• [What to work on] All the data below goes into the copy word for word, but the pictures don't.
━━━ Data excerpt
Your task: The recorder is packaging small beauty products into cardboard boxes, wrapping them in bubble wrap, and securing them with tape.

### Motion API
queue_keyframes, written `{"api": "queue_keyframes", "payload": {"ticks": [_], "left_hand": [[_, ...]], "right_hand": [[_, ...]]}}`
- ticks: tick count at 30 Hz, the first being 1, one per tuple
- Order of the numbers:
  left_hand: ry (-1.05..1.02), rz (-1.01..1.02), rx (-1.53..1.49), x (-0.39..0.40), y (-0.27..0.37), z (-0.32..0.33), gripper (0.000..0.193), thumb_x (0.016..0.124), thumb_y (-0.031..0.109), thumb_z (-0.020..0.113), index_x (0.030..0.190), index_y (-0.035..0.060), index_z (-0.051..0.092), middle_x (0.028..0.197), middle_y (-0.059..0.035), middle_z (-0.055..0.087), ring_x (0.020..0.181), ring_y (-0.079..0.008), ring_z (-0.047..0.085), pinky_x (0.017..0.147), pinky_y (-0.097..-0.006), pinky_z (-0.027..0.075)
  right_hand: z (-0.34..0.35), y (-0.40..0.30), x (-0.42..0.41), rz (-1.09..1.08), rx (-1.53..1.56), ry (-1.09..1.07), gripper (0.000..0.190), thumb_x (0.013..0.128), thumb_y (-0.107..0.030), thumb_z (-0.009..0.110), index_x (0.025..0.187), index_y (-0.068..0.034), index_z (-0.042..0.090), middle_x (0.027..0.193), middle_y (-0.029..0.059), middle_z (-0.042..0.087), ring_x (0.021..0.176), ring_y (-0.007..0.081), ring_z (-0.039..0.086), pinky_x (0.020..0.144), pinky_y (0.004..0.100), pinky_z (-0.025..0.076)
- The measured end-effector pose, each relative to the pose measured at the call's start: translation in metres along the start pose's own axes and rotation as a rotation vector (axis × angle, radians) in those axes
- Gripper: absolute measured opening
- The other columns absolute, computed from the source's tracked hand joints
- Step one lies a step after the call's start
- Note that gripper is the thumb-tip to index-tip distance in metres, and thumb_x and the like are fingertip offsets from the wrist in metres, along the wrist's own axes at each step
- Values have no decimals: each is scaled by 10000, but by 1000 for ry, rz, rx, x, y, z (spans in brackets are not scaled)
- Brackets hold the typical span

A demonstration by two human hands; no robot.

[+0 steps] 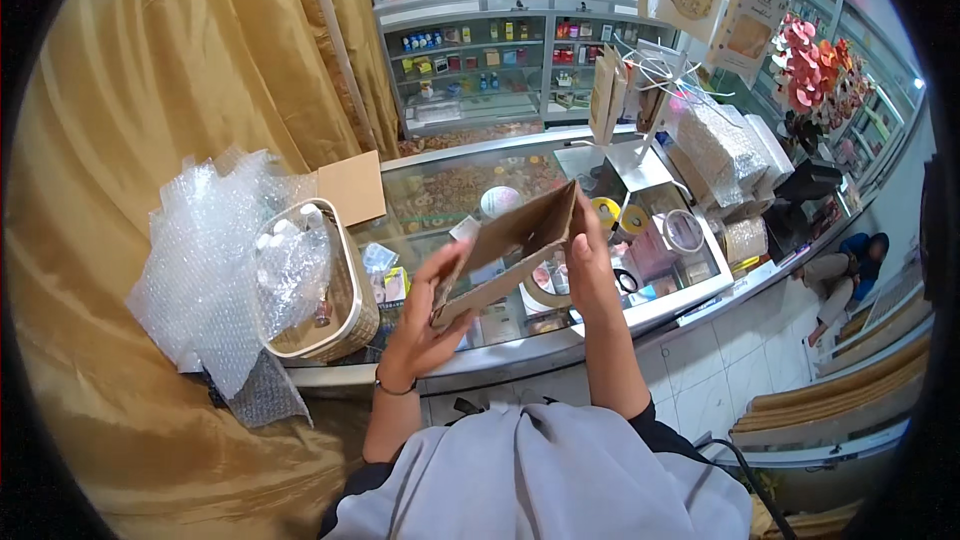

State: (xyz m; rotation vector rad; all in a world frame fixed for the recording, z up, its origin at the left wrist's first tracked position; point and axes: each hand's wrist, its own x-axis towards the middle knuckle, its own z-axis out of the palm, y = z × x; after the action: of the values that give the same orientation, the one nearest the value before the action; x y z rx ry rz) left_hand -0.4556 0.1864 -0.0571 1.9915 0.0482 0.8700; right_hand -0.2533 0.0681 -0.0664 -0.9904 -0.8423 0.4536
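Both hands hold a small brown cardboard box, tilted over the glass-topped display counter. Its near end is open and I can see partly into it. My left hand grips its lower left end, fingers on the outside and thumb along the bottom edge. My right hand presses flat against its right end. Beneath and beside the box are rolls of tape, among them a clear roll and a yellow-cored roll. A round white-lidded container shows behind the box.
Left stands a woven plastic basket with bottles and bubble wrap, beside piled bubble wrap sheets and a cardboard piece. A wire display stand and wrapped parcels stand right. A person sits far right.
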Motion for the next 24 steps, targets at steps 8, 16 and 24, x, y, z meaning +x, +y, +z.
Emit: {"api": "queue_keyframes", "payload": {"ticks": [8, 16, 24], "left_hand": [[361, 184, -157, 14, -37, 20, 902, 886, 604, 585, 1506, 71, 205, 1521, -174, 275, 1375, -318, 340, 1129, -443, 296], [454, 207, 135, 3, -46, 21, 721, 929, 675, 402, 1440, 168, 358, 1473, -210, 304, 1344, -365, 347, 1118, -504, 292], [429, 109, 185, -1, -37, 21, 615, 911, 683, 441, 1224, 173, 586, 1430, -233, 337, 1290, -398, 395, 1093, -515, 308]], "right_hand": [[6, 16, -16, -85, 35, -32, 1035, 692, -637, 781, 1396, -130, 217, 1518, 185, 290, 1359, 288, 363, 1096, 420, 342], [16, 23, -9, -325, 49, -200, 692, 740, -455, 823, 1276, -160, 500, 1582, 252, 151, 1394, 401, 341, 1101, 495, 333], [12, 27, -13, -244, -97, -136, 681, 771, -657, 684, 1131, -79, 669, 1528, 203, 286, 1338, 399, 408, 1088, 508, 348]]}}
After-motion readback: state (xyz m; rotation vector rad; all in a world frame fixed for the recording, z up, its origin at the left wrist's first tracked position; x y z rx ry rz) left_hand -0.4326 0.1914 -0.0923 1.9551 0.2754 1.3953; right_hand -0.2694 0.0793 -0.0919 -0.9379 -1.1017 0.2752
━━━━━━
• [Exercise solution]
Your task: The recorder is packaging small beauty products into cardboard boxes, wrapping them in bubble wrap, and securing them with tape.

### Motion API
queue_keyframes, written `{"api": "queue_keyframes", "payload": {"ticks": [_], "left_hand": [[_, ...]], "right_hand": [[_, ...]]}}`
- ticks: tick count at 30 Hz, the first being 1, one per tuple
- Order of the numbers:
  left_hand: ry (-1.05..1.02), rz (-1.01..1.02), rx (-1.53..1.49), x (-0.39..0.40), y (-0.27..0.37), z (-0.32..0.33), gripper (0.000..0.193), thumb_x (0.016..0.124), thumb_y (-0.031..0.109), thumb_z (-0.020..0.113), index_x (0.030..0.190), index_y (-0.035..0.060), index_z (-0.051..0.092), middle_x (0.028..0.197), middle_y (-0.059..0.035), middle_z (-0.055..0.087), ring_x (0.020..0.181), ring_y (-0.079..0.008), ring_z (-0.047..0.085), pinky_x (0.017..0.147), pinky_y (-0.097..-0.006), pinky_z (-0.027..0.075)
  right_hand: z (-0.34..0.35), y (-0.40..0.30), x (-0.42..0.41), rz (-1.09..1.08), rx (-1.53..1.56), ry (-1.09..1.07), gripper (0.000..0.190), thumb_x (0.013..0.128), thumb_y (-0.107..0.030), thumb_z (-0.009..0.110), index_x (0.025..0.187), index_y (-0.068..0.034), index_z (-0.042..0.090), middle_x (0.027..0.193), middle_y (-0.029..0.059), middle_z (-0.042..0.087), ring_x (0.021..0.176), ring_y (-0.007..0.081), ring_z (-0.039..0.086), pinky_x (0.020..0.144), pinky_y (0.004..0.100), pinky_z (-0.025..0.076)
- The measured end-effector pose, each relative to the pose measured at the call's start: translation in metres along the start pose's own axes and rotation as a rotation vector (axis × angle, radians) in those axes
- Gripper: absolute measured opening
- The other columns absolute, computed from the source's tracked hand joints
- Step one lies a step after the call's start
- Note that gripper is the thumb-tip to index-tip distance in metres, and thumb_x and the like are fingertip offsets from the wrist in metres, along the wrist's own axes at each step
- Values have no decimals: each is scaled by 10000, but by 1000 for ry, rz, rx, x, y, z (spans in brackets are not scaled)
- Brackets hold the typical span

A demonstration by two human hands; no robot.

[+0 steps] 

State: (xyz m; rotation vector rad; all in a world frame fixed for the recording, z up, its origin at the left wrist's first tracked position; point and axes: each hand's wrist, its own x-axis towards the middle knuckle, its own z-axis out of the palm, y = z × x; after the action: of the values that give the same orientation, the one nearest the value before the action; x y z rx ry rz) left_hand -0.4556 0.1864 -0.0571 1.9915 0.0482 0.8700; right_hand -0.2533 0.0681 -0.0664 -0.9904 -0.8423 0.4536
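Both hands hold a small brown cardboard box, tilted over the glass-topped display counter. Its near end is open and I can see partly into it. My left hand grips its lower left end, fingers on the outside and thumb along the bottom edge. My right hand presses flat against its right end. Beneath and beside the box are rolls of tape, among them a clear roll and a yellow-cored roll. A round white-lidded container shows behind the box.
Left stands a woven plastic basket with bottles and bubble wrap, beside piled bubble wrap sheets and a cardboard piece. A wire display stand and wrapped parcels stand right. A person sits far right.
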Motion for the next 24 steps, targets at steps 8, 16 and 24, x, y, z meaning +x, +y, +z.
Emit: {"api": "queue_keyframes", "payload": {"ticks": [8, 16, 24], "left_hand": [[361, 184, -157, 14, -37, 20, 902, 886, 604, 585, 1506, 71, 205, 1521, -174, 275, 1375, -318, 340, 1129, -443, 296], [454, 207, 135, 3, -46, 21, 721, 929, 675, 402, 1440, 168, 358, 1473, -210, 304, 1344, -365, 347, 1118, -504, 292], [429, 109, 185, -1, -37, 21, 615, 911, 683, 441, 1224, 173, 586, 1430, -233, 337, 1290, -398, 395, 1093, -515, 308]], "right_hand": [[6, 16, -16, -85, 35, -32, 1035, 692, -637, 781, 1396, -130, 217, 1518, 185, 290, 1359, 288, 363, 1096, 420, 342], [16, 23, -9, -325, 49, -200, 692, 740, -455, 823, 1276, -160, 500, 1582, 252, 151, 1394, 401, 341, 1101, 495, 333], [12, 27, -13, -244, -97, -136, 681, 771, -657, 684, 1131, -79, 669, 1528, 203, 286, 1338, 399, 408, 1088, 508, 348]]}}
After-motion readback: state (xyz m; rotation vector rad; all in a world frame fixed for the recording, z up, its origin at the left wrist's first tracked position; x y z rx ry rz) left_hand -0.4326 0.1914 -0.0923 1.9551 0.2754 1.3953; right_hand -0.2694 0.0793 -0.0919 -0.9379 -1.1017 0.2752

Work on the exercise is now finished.